__Instructions to follow__.
A verbatim copy of the listing is needed; pictures are to be left out.

⟨

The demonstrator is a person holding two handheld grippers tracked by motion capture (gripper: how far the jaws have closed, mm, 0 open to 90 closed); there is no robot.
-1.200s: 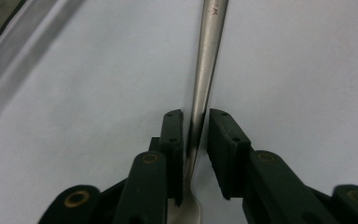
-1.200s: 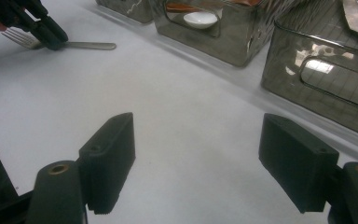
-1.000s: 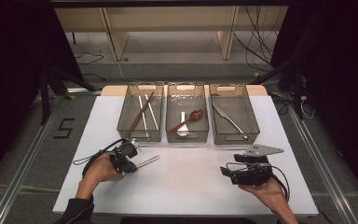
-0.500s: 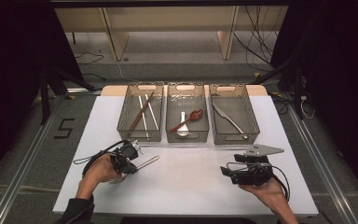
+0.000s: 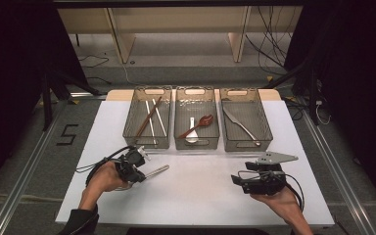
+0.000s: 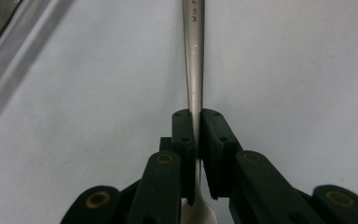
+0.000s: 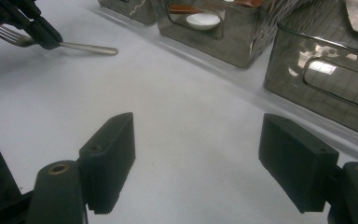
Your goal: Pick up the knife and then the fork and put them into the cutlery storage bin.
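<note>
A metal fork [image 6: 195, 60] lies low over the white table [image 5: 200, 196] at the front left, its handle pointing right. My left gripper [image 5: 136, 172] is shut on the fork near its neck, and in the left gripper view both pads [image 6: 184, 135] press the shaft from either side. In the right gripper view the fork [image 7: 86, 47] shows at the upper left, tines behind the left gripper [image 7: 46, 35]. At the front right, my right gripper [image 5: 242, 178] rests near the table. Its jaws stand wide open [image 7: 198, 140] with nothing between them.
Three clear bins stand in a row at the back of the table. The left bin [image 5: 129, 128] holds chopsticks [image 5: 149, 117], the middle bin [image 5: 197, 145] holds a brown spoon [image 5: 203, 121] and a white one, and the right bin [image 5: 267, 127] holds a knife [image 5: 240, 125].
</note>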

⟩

__Solution to this exercise__.
The demonstrator is a person holding two handheld grippers tracked by motion capture (gripper: how far the jaws have closed, mm, 0 open to 90 closed); there is no robot.
-1.200s: 
-1.200s: 
-1.000s: 
-0.500s: 
+0.000s: 
+0.000s: 
+0.000s: 
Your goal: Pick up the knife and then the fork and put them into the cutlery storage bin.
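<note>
A metal fork [image 6: 195, 60] lies low over the white table [image 5: 200, 196] at the front left, its handle pointing right. My left gripper [image 5: 136, 172] is shut on the fork near its neck, and in the left gripper view both pads [image 6: 184, 135] press the shaft from either side. In the right gripper view the fork [image 7: 86, 47] shows at the upper left, tines behind the left gripper [image 7: 46, 35]. At the front right, my right gripper [image 5: 242, 178] rests near the table. Its jaws stand wide open [image 7: 198, 140] with nothing between them.
Three clear bins stand in a row at the back of the table. The left bin [image 5: 129, 128] holds chopsticks [image 5: 149, 117], the middle bin [image 5: 197, 145] holds a brown spoon [image 5: 203, 121] and a white one, and the right bin [image 5: 267, 127] holds a knife [image 5: 240, 125].
</note>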

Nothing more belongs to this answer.